The Favicon, an Untapped Photograph Promotion Trick – Animated Favicons?

A favicon is usually that little image that a lot of browsers display on the handle range and in the favorites (bookmarks) menu. Tabbed browsers like Firefox and Opera prolong the features of favicons, adding them to their tabs. The name was coined based on Internet Explorer (the first browser to support it) and derives from “Favorites Icon”. Each browser has a unique interface, and as a result uses the favicon in different ways. The favicon allows a company to further promote its identity and picture by displaying a logo design, a graphical message, etc. Typically, the favicon reflects the appearance and feel of the website or the organization’s logo.
A traditional favicon is truly a Microsoft Windows ICO file. An ICO file is actually a repository of bitmap like images. They are used because in a few locations a 16×16 pixel picture is desired, and in some cases a 32×32 image may be needed. Sometimes a 16 colour image is desired, and in some cases a 256 color icon is desired.
You probably already knew all the above.
But did you know Firefox can exhibit animated favicons? Unless you believe me, open Firefox and go to my site, (there must be a link in the bottom of the article). if you don’t have Firefox, download it, it’s a “must have” and you may quickly love the simplicity and capability of tabbed browsing. Even though you are not a designer but just a site owner, in today’s environment you absolutely got to know how your site looks in every browsers. You would believe all websites should look the same, but as browsers are more diverse and much more sophisticated, standards are not respected and things can get messy. For example, I just discovered that several pages on my web page don’t look needlessly to say in the latest version of Opera and ought to be adjusted.
Ok, I hope right now you found my animated favicon in Firefox and came back to the article for more information about it…
The main reason why you can observe animated favicons in Firefox is basically because Firefox abolished the proprietary ICO file format in favor of the opportunity to display any supported image formatting in the favicon location, like BMP, JPG, GIF, PNG and… animated GIFs.
So now you understand the big magic formula, the animated favicon is nothing but a tiny animated GIF.
Here’s a very neat trick, that may actually be used to visualize how any graphic looks like as a 16×16 pixel icon – once you start designing one of those, you will realize that it is very hard to make a legible image on a 16 square pixels canvas:
Find any web page with any graphic you are interested in. Right click on the image and chose “View Image” from the dialog. A blank site should display with your chosen image and surprise: you can see a miniature 16×16 backup of the image as a favicon! Uhh… carry out I have to mention again that we are doing all of this in Firefox?
A hacker’s mind will immediately think about how great it would be to use this feature as a transformation tool. Unfortunately, unlike WEB BROWSER and Opera, Firefox doesn’t shop FavIcons in .ico documents, the icons are stored within an encoded format immediately in the bookmark file.
You can apply exactly the same principle to animated GIFs and you may notice that a miniature variant of the animation furthermore plays in the street address bar and on the tabs.

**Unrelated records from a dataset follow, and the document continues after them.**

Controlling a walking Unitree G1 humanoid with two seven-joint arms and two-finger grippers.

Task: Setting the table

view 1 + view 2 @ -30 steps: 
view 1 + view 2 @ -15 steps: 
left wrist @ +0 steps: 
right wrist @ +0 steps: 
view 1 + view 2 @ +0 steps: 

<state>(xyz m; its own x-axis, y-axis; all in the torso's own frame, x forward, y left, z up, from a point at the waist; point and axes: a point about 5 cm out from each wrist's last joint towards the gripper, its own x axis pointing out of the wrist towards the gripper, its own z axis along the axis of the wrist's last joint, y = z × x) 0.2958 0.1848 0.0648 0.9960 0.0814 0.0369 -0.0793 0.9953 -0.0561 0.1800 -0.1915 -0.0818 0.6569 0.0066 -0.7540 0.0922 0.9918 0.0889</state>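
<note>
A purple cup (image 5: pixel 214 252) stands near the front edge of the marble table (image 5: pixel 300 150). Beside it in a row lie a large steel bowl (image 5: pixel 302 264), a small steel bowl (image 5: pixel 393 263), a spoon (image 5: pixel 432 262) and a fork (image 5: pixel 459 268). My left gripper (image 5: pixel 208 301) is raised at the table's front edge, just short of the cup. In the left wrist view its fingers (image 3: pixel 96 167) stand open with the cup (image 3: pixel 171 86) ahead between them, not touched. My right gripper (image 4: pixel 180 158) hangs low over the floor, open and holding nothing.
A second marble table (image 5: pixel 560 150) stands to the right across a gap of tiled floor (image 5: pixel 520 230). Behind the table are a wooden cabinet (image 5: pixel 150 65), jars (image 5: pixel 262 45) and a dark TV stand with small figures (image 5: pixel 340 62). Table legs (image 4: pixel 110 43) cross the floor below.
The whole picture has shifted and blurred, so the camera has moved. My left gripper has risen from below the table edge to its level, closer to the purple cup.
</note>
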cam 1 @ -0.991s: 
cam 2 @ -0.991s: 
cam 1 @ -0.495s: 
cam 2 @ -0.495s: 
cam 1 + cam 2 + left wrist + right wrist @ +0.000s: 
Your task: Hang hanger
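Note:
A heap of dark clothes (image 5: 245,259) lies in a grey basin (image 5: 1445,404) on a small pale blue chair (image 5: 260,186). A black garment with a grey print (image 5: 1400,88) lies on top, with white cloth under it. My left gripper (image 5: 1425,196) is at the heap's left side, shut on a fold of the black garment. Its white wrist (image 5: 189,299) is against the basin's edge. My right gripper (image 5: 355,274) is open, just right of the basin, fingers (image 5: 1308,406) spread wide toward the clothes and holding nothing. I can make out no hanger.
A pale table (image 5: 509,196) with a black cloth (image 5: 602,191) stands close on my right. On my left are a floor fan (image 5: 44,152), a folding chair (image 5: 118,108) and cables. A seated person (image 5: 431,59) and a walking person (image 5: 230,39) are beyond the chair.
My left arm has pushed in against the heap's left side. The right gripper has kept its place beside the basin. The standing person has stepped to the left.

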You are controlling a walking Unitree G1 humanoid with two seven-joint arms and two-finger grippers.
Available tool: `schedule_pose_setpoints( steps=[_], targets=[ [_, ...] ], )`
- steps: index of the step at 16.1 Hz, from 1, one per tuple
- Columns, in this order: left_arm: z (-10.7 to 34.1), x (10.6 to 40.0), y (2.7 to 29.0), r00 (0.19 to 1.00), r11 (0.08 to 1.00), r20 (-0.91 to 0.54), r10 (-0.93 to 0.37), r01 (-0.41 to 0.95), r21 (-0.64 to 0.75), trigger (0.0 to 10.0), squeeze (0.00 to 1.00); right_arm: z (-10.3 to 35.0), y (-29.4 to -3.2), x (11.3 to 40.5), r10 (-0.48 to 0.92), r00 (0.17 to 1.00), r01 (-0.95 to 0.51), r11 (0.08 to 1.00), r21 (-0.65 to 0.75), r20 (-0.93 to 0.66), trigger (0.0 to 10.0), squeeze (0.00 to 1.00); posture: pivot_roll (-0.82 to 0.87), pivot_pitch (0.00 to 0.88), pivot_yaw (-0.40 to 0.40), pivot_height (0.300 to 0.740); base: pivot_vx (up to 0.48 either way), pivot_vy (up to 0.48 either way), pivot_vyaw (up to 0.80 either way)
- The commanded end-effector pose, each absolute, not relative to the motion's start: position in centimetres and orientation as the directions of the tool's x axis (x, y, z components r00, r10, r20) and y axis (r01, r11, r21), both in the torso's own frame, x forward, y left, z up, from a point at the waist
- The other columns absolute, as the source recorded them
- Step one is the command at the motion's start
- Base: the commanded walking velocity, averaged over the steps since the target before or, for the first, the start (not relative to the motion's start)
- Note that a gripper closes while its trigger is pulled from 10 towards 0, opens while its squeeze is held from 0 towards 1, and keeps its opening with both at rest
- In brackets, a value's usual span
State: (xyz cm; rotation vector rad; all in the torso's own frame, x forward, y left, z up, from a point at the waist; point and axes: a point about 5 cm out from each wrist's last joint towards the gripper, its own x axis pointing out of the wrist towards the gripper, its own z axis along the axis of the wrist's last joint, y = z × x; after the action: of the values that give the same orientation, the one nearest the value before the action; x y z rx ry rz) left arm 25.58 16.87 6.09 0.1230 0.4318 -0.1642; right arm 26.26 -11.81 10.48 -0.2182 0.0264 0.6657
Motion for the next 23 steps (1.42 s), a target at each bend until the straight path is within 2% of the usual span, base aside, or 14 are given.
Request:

Perhaps one of the main reasons why you don’t see that many sites using animations is certainly browser compatibility. Animated favicons are not treated at all by Internet Explorer. A static image will never be extracted from the animation also. Rather, the default .htm icon (as defined in Windows’ filetypes) will undoubtedly be placed under one’s Favorites – once added, that is. The animations are not supported by Netscape, Opera, Konqueror, Safari; at least so it seems at the time of this writing. The Firefox spouse and children seems to be the only friend to animations, but as browsers evolve, broader support for animation will most likely come along (or, the concept will die).
So, why not benefit from this *today* and ‘beat the rush’?
Basically, this is one way it’s done:
1. You create a 16×16 animated GIF.
2. You upload the animated GIF to the “root” of your site, or to any other location.
3. You hardcode in your page the location where Firefox should look for the animation.
That’s really it, “big photo” wise.
If you don’t feel too creative or just don’t possess time and/or patience, a reputable professional design firm (such as Bsleek) will be able to create a nice animated favicon for you. Another option – I don’t endorse it, as your goal ought to be to excel through unique content material and push your personal image out there – is to find one of the many galleries online and sometimes download a all set made animated favicon or have a large animated GIF and resize it and/or edit it in one of the many available tools. There also are sites offering online animated favicon creation from the standard image (check out, discover “FavIcon from pics”, they have a straightforward but neat scrolling text feature).
For anyone who is however a fellow do-it-yourselfer, after that let’s elaborate and look at some techniques and useful tips:
As far as tools go: If you’re a lucky operator of Adobe’s excellent Photoshop, you then also have a companion software called ImageReady. Linux users have Gimp, a remarkably powerful and free graphics software that can easily handle animated GIF design. What many people have no idea is that Gimp can be available for free for Windows and the Mac. Addititionally there is GIMPShop in the wild, which is a nifty GIMP version for the photoshop-inclined audience (did I mention free?). There are also many specialized GIF animation manufacturers, some freeware, some not.